*EXERCISE*. Repeat each line of the material exactly.

*GIVEN INFORMATION*.
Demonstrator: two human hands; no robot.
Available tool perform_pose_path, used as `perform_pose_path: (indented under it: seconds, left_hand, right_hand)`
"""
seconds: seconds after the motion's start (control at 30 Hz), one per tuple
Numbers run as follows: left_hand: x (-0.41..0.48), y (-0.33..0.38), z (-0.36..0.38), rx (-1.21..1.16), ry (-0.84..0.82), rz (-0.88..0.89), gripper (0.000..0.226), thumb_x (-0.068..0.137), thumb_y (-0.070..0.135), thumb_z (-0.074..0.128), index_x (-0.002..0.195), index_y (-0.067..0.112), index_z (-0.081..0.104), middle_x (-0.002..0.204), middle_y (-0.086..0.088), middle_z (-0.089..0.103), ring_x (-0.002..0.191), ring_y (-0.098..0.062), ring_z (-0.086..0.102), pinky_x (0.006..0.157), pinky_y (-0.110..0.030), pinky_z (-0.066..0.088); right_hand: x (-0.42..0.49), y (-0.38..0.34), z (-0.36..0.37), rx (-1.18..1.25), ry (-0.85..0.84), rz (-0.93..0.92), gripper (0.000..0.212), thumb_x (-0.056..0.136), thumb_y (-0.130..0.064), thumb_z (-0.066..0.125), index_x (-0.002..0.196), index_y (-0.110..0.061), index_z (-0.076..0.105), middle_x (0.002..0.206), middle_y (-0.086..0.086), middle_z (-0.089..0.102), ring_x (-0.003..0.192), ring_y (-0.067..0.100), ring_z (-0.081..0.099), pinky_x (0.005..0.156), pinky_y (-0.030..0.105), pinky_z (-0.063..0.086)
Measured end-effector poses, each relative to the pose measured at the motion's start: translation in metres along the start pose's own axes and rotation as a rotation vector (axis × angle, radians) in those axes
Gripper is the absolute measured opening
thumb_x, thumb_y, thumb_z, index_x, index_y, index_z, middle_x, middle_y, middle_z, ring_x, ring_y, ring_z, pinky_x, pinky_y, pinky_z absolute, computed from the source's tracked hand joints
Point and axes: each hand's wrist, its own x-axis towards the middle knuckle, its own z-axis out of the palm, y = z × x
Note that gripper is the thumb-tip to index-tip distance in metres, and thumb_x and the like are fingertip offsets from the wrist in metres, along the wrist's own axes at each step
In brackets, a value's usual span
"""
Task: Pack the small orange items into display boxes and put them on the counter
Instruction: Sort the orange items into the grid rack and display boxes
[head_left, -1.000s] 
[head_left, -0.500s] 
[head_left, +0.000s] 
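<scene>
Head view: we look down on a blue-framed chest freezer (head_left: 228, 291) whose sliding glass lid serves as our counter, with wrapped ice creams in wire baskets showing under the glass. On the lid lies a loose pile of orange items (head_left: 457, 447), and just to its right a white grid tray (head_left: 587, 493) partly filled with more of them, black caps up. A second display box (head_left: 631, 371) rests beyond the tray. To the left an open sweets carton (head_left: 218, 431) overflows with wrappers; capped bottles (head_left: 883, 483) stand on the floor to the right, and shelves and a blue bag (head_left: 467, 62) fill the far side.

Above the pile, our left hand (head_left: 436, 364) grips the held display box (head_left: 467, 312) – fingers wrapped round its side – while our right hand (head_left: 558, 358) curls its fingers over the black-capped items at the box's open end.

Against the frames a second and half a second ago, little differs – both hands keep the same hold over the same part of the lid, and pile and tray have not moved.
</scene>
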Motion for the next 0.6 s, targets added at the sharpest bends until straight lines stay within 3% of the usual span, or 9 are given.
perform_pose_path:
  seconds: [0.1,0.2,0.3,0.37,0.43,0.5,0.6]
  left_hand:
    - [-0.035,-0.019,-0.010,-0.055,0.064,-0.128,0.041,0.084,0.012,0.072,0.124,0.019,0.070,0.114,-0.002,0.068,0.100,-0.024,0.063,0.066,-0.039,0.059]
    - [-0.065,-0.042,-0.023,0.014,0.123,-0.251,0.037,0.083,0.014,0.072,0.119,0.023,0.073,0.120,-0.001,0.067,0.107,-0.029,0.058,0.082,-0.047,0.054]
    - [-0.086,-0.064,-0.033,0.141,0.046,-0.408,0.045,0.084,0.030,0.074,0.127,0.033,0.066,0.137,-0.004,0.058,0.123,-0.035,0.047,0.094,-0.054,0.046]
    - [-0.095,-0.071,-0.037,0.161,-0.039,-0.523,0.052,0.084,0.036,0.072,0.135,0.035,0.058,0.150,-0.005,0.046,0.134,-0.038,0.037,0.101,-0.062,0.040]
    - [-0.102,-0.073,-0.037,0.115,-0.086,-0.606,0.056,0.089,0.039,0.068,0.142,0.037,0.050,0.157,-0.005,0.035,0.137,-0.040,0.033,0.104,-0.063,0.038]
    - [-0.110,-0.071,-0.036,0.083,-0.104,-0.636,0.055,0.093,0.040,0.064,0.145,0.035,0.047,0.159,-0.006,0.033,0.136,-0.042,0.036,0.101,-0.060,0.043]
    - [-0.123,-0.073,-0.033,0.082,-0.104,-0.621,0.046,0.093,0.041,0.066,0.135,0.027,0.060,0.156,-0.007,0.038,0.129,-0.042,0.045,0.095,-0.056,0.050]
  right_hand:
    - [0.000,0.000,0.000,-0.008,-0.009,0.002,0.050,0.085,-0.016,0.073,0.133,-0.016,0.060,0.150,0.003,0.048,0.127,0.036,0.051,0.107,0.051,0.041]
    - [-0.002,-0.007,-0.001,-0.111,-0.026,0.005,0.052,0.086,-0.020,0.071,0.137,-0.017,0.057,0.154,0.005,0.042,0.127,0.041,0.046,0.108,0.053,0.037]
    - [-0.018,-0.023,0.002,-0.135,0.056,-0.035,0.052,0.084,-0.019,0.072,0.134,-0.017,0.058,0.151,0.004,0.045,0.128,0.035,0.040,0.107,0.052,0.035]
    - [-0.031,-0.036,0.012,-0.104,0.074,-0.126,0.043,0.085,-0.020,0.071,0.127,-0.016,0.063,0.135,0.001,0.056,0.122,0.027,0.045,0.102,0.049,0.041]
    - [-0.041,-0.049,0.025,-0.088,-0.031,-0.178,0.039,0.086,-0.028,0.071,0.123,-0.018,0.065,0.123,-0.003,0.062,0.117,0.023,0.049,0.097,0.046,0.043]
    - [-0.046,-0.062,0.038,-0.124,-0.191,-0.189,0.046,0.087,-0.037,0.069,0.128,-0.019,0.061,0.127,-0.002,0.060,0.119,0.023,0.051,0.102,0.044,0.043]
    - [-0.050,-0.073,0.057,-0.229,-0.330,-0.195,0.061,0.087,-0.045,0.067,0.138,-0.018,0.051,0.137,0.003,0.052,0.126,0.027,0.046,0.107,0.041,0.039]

*PROBLEM SOLUTION*.
Demonstrator: two human hands; no robot.
Available tool perform_pose_path, used as `perform_pose_path: (indented under it: seconds, left_hand, right_hand)`
"""
seconds: seconds after the motion's start (control at 30 Hz), one per tuple
Numbers run as follows: left_hand: x (-0.41..0.48), y (-0.33..0.38), z (-0.36..0.38), rx (-1.21..1.16), ry (-0.84..0.82), rz (-0.88..0.89), gripper (0.000..0.226), thumb_x (-0.068..0.137), thumb_y (-0.070..0.135), thumb_z (-0.074..0.128), index_x (-0.002..0.195), index_y (-0.067..0.112), index_z (-0.081..0.104), middle_x (-0.002..0.204), middle_y (-0.086..0.088), middle_z (-0.089..0.103), ring_x (-0.002..0.191), ring_y (-0.098..0.062), ring_z (-0.086..0.102), pinky_x (0.006..0.157), pinky_y (-0.110..0.030), pinky_z (-0.066..0.088); right_hand: x (-0.42..0.49), y (-0.38..0.34), z (-0.36..0.37), rx (-1.18..1.25), ry (-0.85..0.84), rz (-0.93..0.92), gripper (0.000..0.212), thumb_x (-0.056..0.136), thumb_y (-0.130..0.064), thumb_z (-0.066..0.125), index_x (-0.002..0.196), index_y (-0.110..0.061), index_z (-0.076..0.105), middle_x (0.002..0.206), middle_y (-0.086..0.086), middle_z (-0.089..0.102), ring_x (-0.003..0.192), ring_y (-0.067..0.100), ring_z (-0.081..0.099), pinky_x (0.005..0.156), pinky_y (-0.030..0.105), pinky_z (-0.063..0.086)
Measured end-effector poses, each relative to the pose measured at the motion's start: translation in metres along the start pose's own axes and rotation as a rotation vector (axis × angle, radians) in those axes
Gripper is the absolute measured opening
thumb_x, thumb_y, thumb_z, index_x, index_y, index_z, middle_x, middle_y, middle_z, ring_x, ring_y, ring_z, pinky_x, pinky_y, pinky_z absolute, computed from the source's tracked hand joints
Point and axes: each hand's wrist, its own x-axis towards the middle knuckle, its own z-axis out of the palm, y = z × x
Note that gripper is the thumb-tip to index-tip distance in metres, and thumb_x and the like are fingertip offsets from the wrist in metres, along the wrist's own axes at each step
In brackets, a value's usual span
"""
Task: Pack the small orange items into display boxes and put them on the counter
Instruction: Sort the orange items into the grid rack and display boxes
[head_left, -1.000s] 
[head_left, -0.500s] 
[head_left, +0.000s] 
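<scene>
Head view: we look down on a blue-framed chest freezer (head_left: 228, 291) whose sliding glass lid serves as our counter, with wrapped ice creams in wire baskets showing under the glass. On the lid lies a loose pile of orange items (head_left: 457, 447), and just to its right a white grid tray (head_left: 587, 493) partly filled with more of them, black caps up. A second display box (head_left: 631, 371) rests beyond the tray. To the left an open sweets carton (head_left: 218, 431) overflows with wrappers; capped bottles (head_left: 883, 483) stand on the floor to the right, and shelves and a blue bag (head_left: 467, 62) fill the far side.

Above the pile, our left hand (head_left: 436, 364) grips the held display box (head_left: 467, 312) – fingers wrapped round its side – while our right hand (head_left: 558, 358) curls its fingers over the black-capped items at the box's open end.

Against the frames a second and half a second ago, little differs – both hands keep the same hold over the same part of the lid, and pile and tray have not moved.
</scene>
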Motion for the next 0.6 s, targets added at the sharpest bends until straight lines stay within 3% of the usual span, or 9 are given.
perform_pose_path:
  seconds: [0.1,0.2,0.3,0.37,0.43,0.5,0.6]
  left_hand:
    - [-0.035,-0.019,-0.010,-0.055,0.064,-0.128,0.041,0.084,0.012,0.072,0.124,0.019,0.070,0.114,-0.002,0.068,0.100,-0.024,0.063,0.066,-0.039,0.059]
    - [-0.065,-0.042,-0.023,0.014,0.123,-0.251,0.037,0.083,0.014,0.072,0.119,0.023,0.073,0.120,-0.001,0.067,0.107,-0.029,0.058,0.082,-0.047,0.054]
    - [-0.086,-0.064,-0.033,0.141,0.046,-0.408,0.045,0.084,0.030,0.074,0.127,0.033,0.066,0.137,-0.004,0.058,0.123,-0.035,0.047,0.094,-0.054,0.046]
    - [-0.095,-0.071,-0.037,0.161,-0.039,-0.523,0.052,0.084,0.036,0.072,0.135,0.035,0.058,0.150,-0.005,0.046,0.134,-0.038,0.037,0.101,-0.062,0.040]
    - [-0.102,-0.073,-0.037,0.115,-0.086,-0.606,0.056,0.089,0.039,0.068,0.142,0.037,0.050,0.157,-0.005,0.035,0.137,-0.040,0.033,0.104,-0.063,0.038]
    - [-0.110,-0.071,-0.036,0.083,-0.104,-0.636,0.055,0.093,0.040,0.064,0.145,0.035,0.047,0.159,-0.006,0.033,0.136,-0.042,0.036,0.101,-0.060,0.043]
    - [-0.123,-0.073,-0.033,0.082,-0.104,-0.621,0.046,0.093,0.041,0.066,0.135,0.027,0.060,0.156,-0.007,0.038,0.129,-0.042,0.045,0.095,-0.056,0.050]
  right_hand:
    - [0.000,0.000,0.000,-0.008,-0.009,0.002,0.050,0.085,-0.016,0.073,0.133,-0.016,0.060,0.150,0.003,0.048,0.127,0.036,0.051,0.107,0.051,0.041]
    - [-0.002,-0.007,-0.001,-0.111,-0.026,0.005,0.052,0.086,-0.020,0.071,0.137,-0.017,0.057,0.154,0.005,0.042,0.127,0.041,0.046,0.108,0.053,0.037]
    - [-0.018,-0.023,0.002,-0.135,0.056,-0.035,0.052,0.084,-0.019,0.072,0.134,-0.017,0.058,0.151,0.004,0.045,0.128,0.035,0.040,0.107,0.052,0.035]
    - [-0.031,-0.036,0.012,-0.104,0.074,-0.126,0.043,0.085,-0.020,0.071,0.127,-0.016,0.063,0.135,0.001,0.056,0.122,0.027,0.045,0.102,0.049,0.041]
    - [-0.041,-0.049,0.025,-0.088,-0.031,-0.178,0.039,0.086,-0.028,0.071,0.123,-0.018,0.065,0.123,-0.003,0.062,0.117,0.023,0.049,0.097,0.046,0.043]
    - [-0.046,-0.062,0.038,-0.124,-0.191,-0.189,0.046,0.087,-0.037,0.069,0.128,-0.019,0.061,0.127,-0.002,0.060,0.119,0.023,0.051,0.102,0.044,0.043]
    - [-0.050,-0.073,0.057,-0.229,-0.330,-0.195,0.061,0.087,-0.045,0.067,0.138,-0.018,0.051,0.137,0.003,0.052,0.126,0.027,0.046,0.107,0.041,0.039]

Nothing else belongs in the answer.